Catholicos-Patriarch of All Georgia (1952-1960)

Melchizedek III (მელქისედეკ III) (November 2, 1872 – January 10, 1960) was Catholicos-Patriarch of All Georgia from 1952 until his death. His full title was His Holiness and Beatitude, Archbishop of Mtskheta-Tbilisi and Catholicos-Patriarch of All Georgia.

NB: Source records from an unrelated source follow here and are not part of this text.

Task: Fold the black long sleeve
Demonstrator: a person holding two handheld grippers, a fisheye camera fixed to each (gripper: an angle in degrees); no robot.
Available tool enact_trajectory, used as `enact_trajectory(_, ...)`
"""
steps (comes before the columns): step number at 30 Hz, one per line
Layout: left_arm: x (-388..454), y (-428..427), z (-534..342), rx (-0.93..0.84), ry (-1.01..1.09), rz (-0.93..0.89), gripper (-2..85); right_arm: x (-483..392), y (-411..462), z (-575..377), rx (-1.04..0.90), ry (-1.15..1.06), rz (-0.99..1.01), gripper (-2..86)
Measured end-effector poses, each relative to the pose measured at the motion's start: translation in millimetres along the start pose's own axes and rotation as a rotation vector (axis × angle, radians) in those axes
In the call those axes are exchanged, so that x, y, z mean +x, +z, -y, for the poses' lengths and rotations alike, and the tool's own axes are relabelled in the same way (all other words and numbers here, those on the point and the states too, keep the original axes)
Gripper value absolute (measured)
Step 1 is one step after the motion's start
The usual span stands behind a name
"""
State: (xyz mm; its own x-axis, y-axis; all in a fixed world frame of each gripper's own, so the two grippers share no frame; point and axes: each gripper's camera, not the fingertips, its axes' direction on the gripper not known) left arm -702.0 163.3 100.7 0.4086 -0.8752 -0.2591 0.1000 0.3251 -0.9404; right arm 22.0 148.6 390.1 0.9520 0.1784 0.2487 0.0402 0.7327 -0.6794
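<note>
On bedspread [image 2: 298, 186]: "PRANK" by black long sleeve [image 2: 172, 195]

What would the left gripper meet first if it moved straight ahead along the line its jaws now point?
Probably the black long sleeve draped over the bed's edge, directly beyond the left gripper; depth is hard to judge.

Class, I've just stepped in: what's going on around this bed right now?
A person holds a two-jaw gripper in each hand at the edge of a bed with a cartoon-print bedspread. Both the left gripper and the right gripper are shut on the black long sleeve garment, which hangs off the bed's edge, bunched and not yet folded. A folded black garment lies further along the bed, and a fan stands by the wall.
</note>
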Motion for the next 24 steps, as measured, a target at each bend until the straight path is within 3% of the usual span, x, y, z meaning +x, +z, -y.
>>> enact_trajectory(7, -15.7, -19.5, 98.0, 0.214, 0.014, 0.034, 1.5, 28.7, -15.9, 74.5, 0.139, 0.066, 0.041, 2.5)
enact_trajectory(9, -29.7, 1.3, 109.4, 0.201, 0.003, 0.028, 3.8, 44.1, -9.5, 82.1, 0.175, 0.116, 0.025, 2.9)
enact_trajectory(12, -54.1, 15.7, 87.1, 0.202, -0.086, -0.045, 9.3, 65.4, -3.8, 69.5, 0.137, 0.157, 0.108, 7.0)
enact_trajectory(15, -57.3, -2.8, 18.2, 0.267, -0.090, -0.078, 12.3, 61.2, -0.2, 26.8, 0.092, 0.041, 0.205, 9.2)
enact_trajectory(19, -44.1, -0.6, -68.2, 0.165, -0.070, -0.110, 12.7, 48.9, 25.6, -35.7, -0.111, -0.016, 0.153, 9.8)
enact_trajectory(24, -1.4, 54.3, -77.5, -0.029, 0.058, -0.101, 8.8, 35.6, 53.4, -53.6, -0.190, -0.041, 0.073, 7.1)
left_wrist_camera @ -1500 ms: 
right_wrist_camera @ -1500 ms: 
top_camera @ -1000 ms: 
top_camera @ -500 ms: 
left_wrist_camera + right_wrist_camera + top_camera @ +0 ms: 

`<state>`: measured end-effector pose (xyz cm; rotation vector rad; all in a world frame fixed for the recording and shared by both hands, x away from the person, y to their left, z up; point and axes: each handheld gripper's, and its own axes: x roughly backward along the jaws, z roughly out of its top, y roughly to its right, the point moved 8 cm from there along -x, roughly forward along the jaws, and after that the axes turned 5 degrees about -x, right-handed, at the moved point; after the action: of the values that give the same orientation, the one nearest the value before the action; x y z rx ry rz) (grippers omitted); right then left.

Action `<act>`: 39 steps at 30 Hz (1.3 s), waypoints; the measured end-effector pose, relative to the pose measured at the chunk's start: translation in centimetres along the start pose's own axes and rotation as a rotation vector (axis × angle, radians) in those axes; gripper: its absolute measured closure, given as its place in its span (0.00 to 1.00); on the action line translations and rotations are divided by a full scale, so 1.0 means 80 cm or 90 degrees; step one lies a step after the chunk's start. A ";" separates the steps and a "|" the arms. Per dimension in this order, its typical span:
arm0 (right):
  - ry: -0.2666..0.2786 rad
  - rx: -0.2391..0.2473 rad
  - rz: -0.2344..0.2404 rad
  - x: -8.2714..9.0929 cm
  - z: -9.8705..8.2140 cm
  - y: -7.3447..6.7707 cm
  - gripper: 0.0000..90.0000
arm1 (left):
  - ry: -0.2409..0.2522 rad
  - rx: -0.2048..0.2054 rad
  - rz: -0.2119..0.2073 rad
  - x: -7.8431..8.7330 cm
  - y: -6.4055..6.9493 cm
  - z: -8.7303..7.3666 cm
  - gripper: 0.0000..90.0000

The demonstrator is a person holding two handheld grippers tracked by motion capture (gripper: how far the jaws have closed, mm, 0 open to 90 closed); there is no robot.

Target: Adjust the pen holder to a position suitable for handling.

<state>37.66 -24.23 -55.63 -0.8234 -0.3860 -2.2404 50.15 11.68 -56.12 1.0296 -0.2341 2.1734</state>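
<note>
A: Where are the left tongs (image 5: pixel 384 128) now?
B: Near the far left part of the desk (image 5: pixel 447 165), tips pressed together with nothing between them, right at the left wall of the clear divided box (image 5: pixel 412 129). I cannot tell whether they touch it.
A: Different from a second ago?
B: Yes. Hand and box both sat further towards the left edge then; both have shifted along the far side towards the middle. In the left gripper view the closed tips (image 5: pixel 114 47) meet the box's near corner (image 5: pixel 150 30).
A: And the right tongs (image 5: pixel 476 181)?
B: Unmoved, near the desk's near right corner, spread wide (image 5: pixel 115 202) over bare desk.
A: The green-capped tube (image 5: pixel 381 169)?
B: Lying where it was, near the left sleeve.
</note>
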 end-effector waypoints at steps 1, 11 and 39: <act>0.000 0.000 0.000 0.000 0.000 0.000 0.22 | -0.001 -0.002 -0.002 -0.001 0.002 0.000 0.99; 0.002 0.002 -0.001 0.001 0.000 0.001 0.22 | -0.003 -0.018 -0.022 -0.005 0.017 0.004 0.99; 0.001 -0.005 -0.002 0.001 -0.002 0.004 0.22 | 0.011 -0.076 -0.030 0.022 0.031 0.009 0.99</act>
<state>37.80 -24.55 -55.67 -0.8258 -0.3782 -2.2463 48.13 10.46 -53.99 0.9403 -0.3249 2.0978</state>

Born Mikheil Pkhaladze (მიხეილ ფხალაძე) in the Tiflis Governorate, Russian Empire, the future prelate received his education at the theological colleges of Tiflis, and Kazan in Russia. He then taught at various seminaries in Russia and Georgia. In 1915, Melchizedek was ordained to the priesthood. When the Georgian Orthodox Church broke free of Russian control in 1917, he returned to his homeland and, in 1922, became a priest at the Tbilisi Sioni Cathedral and then at Anchiskhati. He then served as bishop at Alaverdi (1925–27), archbishop at Sukhumi (1927–28), chief priest at the Tbilisi Church of the Transfiguration (1928–1935), metropolitan of Sukhumi and Abkhazia (1935–38), and chief priest at the Tbilisi Didube Church (1944–52).

After the death of Patriarch Callistratus, Melchizedek was elected as Catholicos-Patriarch of All Georgia in 1952. Despite pressure from the Soviet government, he was able to reopen the churches of Bodbe and Ilori during his tenure.